Photo: Mount Cotton State School / Facebook
Australian wildlife is known for its extremes.
Snakes, spiders, sharks, crocodiles and Co. keep making headlines.
The animal that has now been discovered in Mount Cotton is neither poisonous nor otherwise dangerous - but it should still give some people a slight shudder.
Construction workers have found a Giant Wood Moth in the town in southeast Queensland.
This species of moth is one of the largest insects of all, females can reach a wingspan of 25 centimeters and a body weight of more than 30 grams.

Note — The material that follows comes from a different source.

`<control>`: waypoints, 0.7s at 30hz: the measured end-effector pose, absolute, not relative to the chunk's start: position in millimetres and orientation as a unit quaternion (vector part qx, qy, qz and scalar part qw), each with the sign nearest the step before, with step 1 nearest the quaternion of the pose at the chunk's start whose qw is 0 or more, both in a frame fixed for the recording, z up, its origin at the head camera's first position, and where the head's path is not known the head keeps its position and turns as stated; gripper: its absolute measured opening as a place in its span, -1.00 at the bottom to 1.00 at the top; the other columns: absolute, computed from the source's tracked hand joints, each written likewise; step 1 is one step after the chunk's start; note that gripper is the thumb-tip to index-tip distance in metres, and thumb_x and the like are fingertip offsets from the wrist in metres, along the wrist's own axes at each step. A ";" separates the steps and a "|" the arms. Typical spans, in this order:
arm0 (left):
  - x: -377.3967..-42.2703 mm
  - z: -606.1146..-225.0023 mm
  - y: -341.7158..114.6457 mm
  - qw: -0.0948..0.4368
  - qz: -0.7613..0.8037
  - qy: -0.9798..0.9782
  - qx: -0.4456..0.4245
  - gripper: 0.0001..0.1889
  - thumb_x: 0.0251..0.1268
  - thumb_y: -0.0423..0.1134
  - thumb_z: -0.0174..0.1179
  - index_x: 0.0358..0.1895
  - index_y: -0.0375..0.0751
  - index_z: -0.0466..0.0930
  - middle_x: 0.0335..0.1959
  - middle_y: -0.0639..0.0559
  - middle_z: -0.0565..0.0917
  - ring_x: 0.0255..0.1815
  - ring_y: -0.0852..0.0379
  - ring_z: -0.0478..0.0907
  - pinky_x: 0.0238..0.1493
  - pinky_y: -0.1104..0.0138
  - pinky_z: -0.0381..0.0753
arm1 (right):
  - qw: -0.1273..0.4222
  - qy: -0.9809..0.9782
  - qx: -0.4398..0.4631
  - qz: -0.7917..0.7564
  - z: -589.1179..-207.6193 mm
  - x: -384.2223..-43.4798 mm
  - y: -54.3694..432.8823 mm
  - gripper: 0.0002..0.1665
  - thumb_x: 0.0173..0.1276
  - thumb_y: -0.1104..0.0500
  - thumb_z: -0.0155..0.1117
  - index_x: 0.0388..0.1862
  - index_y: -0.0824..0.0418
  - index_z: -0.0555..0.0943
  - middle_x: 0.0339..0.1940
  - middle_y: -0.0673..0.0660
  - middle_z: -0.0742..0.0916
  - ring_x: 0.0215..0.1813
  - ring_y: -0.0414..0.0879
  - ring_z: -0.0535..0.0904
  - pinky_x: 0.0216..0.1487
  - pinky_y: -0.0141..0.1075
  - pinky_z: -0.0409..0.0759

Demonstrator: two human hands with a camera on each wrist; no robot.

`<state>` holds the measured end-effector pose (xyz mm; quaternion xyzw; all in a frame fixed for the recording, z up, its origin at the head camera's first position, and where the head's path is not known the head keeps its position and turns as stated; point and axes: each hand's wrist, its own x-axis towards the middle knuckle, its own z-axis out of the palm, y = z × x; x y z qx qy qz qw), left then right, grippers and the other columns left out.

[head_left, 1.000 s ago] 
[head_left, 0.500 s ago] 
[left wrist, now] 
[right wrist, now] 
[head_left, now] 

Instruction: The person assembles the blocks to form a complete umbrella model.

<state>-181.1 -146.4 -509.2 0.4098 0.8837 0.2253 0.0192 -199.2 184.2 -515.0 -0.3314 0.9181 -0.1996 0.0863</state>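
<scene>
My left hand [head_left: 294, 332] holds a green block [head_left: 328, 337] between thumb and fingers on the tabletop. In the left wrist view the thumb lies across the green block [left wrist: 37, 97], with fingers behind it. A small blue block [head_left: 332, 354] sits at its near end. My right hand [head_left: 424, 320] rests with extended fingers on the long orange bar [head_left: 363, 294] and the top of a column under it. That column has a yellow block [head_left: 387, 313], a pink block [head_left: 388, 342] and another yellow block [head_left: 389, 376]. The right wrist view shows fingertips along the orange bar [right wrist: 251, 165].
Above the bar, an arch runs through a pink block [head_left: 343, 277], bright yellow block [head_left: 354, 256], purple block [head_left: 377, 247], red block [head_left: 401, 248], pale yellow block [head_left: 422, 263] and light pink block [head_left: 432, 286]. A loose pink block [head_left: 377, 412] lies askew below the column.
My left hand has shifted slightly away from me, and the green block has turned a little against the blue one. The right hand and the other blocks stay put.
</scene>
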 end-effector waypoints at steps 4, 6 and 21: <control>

Although the animals are not that rare, only a few people see them, as the Australian broadcaster ABC reports.
The excitement at the elementary school was correspondingly great when workers encountered the moth while building a new classroom.
"Our construction site borders directly on the rainforest," the broadcaster quotes the director of the school, Meagan Steward.
She spoke of a "great discovery."
The station also lets researcher Ted Edwards of the Australian National Insect Collection speak.
He explains why moth encounters with humans are so rare.
According to this, the animals dig deep into trees as larvae and stay there for years: "Only after the pupation phase has ended do the significantly larger females leave their hiding place for a short time."
Children were inspired by the find
According to Christine Lambkin of the Queensland Museum, the females are also very bad fliers because of their size: "When they come out, they usually stay somewhere in a tree and wait for a male to come by." After the eggs have mated and laid, the animals die .
After taking a few photos, the construction workers in Mount Cotton then transported the large female back into the forest.
According to Headmistress Steward, however, the insect did provide some inspiration for the children: "The students came up with some very creative stories - including one in which teacher Mrs. Wilson is being eaten by a gigantic moth."